Exercise directions:
From the line that contains "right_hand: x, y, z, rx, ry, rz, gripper" through the line that contains "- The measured", output every line of the listing below exactly and leave out all the rest.

::: Dataset extract

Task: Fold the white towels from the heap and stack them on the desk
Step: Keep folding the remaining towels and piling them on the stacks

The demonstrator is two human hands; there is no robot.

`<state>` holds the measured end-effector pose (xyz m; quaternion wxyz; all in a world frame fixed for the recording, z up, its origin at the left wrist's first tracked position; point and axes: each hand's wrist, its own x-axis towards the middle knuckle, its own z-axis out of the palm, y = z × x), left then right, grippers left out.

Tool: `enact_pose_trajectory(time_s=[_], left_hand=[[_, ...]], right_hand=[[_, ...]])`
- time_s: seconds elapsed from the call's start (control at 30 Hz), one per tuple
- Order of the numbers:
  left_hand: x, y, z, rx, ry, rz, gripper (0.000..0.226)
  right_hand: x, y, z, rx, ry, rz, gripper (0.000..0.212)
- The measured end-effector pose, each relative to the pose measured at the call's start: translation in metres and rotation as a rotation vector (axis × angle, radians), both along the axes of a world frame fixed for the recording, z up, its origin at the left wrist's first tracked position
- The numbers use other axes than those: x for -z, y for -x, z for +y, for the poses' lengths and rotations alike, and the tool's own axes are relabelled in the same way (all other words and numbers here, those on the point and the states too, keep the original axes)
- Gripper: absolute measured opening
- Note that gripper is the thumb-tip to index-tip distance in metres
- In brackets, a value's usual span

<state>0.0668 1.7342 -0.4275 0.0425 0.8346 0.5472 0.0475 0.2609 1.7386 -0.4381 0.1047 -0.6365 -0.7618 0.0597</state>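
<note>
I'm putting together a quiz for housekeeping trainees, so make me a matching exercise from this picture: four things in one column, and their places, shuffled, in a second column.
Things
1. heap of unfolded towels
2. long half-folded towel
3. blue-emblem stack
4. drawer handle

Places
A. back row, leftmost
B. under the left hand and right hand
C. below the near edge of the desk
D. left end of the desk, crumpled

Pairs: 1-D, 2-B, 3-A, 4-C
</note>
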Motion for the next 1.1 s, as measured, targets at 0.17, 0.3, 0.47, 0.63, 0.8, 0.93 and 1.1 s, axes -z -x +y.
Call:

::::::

Solution to this exercise:
  right_hand: x, y, z, rx, ry, rz, gripper (0.000..0.212)
- The measured end-effector pose, each relative to the pose measured at the call's start: translation in metres and rotation as a rotation vector (axis × angle, radians), both along the axes of a world frame fixed for the recording, z up, its origin at the left wrist's first tracked position

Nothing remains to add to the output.